Inquiry recommends Australia provide guidance on 5G supply chain risks and misinformation

Also recommends bringing manufacturing onshore to boost jobs

The House of Representatives Standing Committee on Communications and the Arts has recommended that producers of 5G equipment actively monitor their supply chains for security risks. The committee has also directed the Australian government to produce "strict guidance" on the issue. The recommendation was included in a report from the committee's inquiry into the deployment, adoption and application of 5G in Australia. The report was tabled on Tuesday, along with 13 other recommendations.

According to the report, "Throughout the inquiry, it was evident that 5G networks will have fundamental implications for all Australians, as well as the security of critical infrastructure.”

“Cyber supply chain risks in relation to 5G have the ability to impact upon consumers and national infrastructure in unprecedented ways," the report continued.

The committee also shared that it sees "great value" in having vendors manufacture onshore, citing the many economic benefits and jobs that doing so would create. The committee continued, stating that manufacturing partnerships with Australia's Five Eyes (Canada, New Zealand, the United Kingdom, and the United States) partners should also be considered. 

The report further recommends that the Australian government establish a 5G R&D Innovation Fund to “fast track the development and scale-up of alternative manufacturing approaches to reduce the duopoly dependency on 5G related equipment.”

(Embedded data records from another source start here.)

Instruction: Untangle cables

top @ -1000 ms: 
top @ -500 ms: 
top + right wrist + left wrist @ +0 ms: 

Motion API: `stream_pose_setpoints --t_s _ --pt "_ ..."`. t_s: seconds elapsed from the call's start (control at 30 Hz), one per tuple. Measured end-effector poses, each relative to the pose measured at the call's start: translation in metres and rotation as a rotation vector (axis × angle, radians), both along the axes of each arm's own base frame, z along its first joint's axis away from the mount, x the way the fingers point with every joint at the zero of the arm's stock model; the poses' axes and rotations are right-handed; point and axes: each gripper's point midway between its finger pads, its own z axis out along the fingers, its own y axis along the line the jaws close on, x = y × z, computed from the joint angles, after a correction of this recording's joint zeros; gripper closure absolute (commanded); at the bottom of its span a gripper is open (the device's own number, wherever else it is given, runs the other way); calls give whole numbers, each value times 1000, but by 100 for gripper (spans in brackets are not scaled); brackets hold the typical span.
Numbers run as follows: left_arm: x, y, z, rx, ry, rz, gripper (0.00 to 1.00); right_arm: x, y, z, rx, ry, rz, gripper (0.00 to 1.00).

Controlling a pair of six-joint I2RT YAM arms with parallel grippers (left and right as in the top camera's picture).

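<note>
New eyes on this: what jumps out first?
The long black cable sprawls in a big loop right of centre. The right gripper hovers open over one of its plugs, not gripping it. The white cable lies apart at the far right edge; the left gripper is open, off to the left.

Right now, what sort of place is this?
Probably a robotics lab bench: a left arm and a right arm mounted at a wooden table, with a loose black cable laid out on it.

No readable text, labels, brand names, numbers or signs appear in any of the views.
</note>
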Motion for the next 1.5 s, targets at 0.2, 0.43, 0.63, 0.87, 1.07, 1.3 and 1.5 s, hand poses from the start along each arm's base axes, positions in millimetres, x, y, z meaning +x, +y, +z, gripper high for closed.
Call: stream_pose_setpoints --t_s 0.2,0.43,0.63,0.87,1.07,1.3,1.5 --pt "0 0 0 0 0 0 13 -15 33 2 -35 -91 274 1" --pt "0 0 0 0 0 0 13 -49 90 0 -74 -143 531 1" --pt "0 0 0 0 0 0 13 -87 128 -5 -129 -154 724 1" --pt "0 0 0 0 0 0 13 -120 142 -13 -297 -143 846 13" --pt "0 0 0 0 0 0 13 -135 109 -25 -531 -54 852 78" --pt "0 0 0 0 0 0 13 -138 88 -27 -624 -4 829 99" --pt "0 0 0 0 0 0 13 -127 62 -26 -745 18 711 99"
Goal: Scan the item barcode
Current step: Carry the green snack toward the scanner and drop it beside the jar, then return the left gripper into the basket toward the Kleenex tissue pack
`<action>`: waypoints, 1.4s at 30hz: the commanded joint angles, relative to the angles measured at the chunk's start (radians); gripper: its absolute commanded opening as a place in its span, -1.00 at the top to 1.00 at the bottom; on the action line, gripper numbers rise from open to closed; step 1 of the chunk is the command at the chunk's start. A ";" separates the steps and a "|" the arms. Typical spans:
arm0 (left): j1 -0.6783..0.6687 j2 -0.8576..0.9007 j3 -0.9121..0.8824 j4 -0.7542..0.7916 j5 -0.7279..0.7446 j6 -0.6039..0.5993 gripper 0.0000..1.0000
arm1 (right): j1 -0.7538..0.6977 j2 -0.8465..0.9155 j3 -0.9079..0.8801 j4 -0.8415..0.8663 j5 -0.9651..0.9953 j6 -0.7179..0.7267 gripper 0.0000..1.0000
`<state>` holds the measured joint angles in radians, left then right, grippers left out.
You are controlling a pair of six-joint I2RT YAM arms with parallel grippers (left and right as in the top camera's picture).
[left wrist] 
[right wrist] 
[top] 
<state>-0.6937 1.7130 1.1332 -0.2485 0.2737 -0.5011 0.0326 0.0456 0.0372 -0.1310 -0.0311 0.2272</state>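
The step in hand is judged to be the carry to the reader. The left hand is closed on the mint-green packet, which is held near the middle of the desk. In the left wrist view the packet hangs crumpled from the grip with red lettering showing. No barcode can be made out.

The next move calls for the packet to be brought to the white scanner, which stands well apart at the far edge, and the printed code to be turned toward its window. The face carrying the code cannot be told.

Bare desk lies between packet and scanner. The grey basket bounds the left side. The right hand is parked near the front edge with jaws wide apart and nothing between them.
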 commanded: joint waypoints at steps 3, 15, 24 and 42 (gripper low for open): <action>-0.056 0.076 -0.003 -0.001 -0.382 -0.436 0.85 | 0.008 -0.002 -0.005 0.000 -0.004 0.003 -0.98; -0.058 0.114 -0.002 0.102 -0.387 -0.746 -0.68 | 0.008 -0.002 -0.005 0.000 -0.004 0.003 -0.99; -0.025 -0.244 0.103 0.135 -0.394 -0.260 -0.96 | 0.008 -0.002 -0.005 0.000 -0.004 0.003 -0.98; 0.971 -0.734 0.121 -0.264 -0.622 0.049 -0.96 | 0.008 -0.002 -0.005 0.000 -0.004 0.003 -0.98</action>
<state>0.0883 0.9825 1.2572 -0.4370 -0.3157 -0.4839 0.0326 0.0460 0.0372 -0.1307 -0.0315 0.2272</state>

During its hearings, the committee also heard from various anti-5G groups. These groups have vastly misrepresented 5G tech, claiming that exposure to it would result in health issues for many.  

"Unfortunately, a vast amount of misinformation about the safety and impact of 5G is out there," committee chair Dr. David Gillespie said.

"Perhaps some confusion comes from the new spectrum bands 5G will use. The committee heard that 'higher frequency does not mean higher power', and that, in fact, devices will operate at a lower power due to focussing the 5G signal only to where it is required and the increased number of antennae, which means that users will have less exposure than under previous generations of mobile technology."

Just last year, the Australian government committed to spending AU$9 million ($5.8 million) across four years. The spend aims to fight misinformation about 5G and build public confidence in the technology. 

Other recommendations made by the committee called for the Australian government to work with 5G carriers to increase equipment sharing. The committee has also asked that the government increase the number of apprenticeships in relation to the deployment of 5G technology while also ensuring that university and TAFE graduates are 5G "industry-ready" upon graduation.